We want to hear what you think about this article. Submit a letter to the editor or write to letters@theatlantic.com.
I love this bit: “Then came the skeptics.” Why were they even invited? I thought they had all been banished from the AGU. How dare they throw cold water on a perfectly good model-derived catastrophe… /Sarc.
Marine ice cliff instability (MICI) “has not been observed, not at such a scale,” “might simply be a product of running a computer model of ice physics at a too-low resolution,” ignores post glacial rebound, couldn’t occur before ” until 2250 or 2300″… Yet “the idea is cinematic,” “it’s just common sense that Antarctic glaciers will develop problematic ice cliffs” and something we should plan for…

Figure 1. AEUHHH????
How can you plan for something that’s never been observed? May not ever happen? Won’t happen for 200-300 years, if it does happen? What’s the point in even keeping “this in the back of your mind.” No one with this in the back of their mind today will be alive in 2250. Their children won’t be alive. Their grandchildren probably won’t be alive. In 2250, we can just let Star Fleet take care of this.
This comment was most reassuring…
“We will not have analogues … We are going to move outside the instrumental data that we use to calibrate our models.”
–Richard B. Alley, Penn State University
That will certainly be a relief to climate modelers, Their models will no longer have to be constrained by reality… Which won’t be much of a change. RCP8.5 is already unconstrained by reality.
Speaking of RCP8.5 and DeConto & Pollard, that’s how all of this got started…
Polar temperatures over the last several million years have, at times, been slightly warmer than today, yet global mean sea level has been 6–9 metres higher as recently as the Last Interglacial (130,000 to 115,000 years ago) and possibly higher during the Pliocene epoch (about three million years ago). In both cases the Antarctic ice sheet has been implicated as the primary contributor, hinting at its future vulnerability. Here we use a model coupling ice sheet and climate dynamics— including previously underappreciated processes linking atmospheric warming with hydrofracturing of buttressing ice shelves and structural collapse of marine-terminating ice cliffs—that is calibrated against Pliocene and Last Interglacial sea-level estimates and applied to future greenhouse gas emission scenarios. Antarctica has the potential to contribute more than a metre of sea-level rise by 2100 and more than 15 metres by 2500, if emissions continue unabated. In this case atmospheric warming will soon become the dominant driver of ice loss, but prolonged ocean warming will delay its recovery for thousands of years.
The “
more than a metre of sea-level rise by 2100 and more than 15 metres by 2500″ is based on bad science fiction (RCP8.5)…
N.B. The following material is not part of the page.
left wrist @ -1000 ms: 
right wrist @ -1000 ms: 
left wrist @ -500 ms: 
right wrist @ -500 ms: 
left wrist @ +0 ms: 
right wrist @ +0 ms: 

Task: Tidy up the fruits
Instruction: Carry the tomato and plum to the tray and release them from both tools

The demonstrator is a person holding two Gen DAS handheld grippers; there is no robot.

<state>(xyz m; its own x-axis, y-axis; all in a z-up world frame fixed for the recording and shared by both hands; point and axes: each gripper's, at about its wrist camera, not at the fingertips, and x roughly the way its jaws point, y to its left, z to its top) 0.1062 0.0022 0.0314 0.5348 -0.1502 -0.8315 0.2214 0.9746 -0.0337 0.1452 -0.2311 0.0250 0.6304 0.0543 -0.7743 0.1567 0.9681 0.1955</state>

Figure 2. Figure 5 from DeConto & Pollard, 2016. “Large Ensemble model analyses of future Antarctic contributions to GMSL. a, RCP ensembles to 2500. b, RCP ensembles to 2100. Changes in GMSL are shown relative to 2000, although the simulations begin in 1950. Ensemble members use combinations of model parameters (Methods) filtered according to their ability to satisfy two geologic criteria: a Pliocene target of 10–20 m GMSL and a LIG target of 3.6–7.4 m. c and d are the same as a and b, but use a lower Pliocene GMSL target of 5–15 m. Solid lines are ensemble means, and the shaded areas show the standard deviation (1σ) of the ensemble members. The 1σ ranges represent the model’s parametric uncertainty, while the alternate Pliocene targets (a and b versus c and d) illustrate the uncertainty related to poorly constrained Pliocene sea-level targets. Mean values and 1σ uncertainties at 2500 and 2100 are shown.”
DeConto & Pollard essentially asserted that we are headed back to the Pliocene over the next few hundred years.
Not likely.

Figure 3. High Latitude SST (°C) From Benthic Foram δ18O (Zachos, et al., 2001) and HadSST3 ( Hadley Centre / UEA CRU via http://www.woodfortrees.org) plotted at same scale, tied in at 1950 AD.
We’ve already experienced nearly 1 ºC of warming since pre-industrial time. Another 0.5 to 1.0 ºC between now and the end of the century doesn’t even put us into Eemian climate territory, much less the Pliocene. Beyond that, who knows what will happen? While fossil fuels will dominate the energy mix for much of this century, does anyone really believe that better source of energy won’t be added to the mix between 2100 and 2250?
There is only one place in the world where MICI is definitely happening: Jakobshavn Glacier, on the west coast of Greenland.
Jakobshavn Glacier is not an MICI analogy for Antarctica. It’s not even an analogy for any other glaciers in Greenland.
Jakobshavn Glacier Calving Front Recession from 1850 to 2006
Visualizations by Cindy Starr Released on January 5, 2007
Jakobshavn Isbrae is located on the west coast of Greenland at Latitude 69 N. The ice front, where the glacier calves into the sea, receded more than 40 km between 1850 and 2006. Between 1850 and 1964 the ice front retreated at a steady rate of about 0.3 km/yr, after which it occupied approximately the same location until 2001, when the ice front began to recede again, but far more rapidly at about 3 km/yr. After 2004, the glacier began retreating up its two main tributaries: one to the north, and a more rapid one to the southeast.
These changes are important for many reasons. As more ice moves from glaciers on land into the ocean, it causes a rise in sea level. Jakobshavn Isbrae is Greenland’s largest outlet glacier, draining 6.5 percent of Greenland’s ice sheet area. The ice stream’s speed-up and near-doubling of the ice flow from land into the ocean has increased the rate of sea level rise by about .06 millimeters (about .002 inches) per year, or roughly 4 percent of the 20th century rate of sea level increase.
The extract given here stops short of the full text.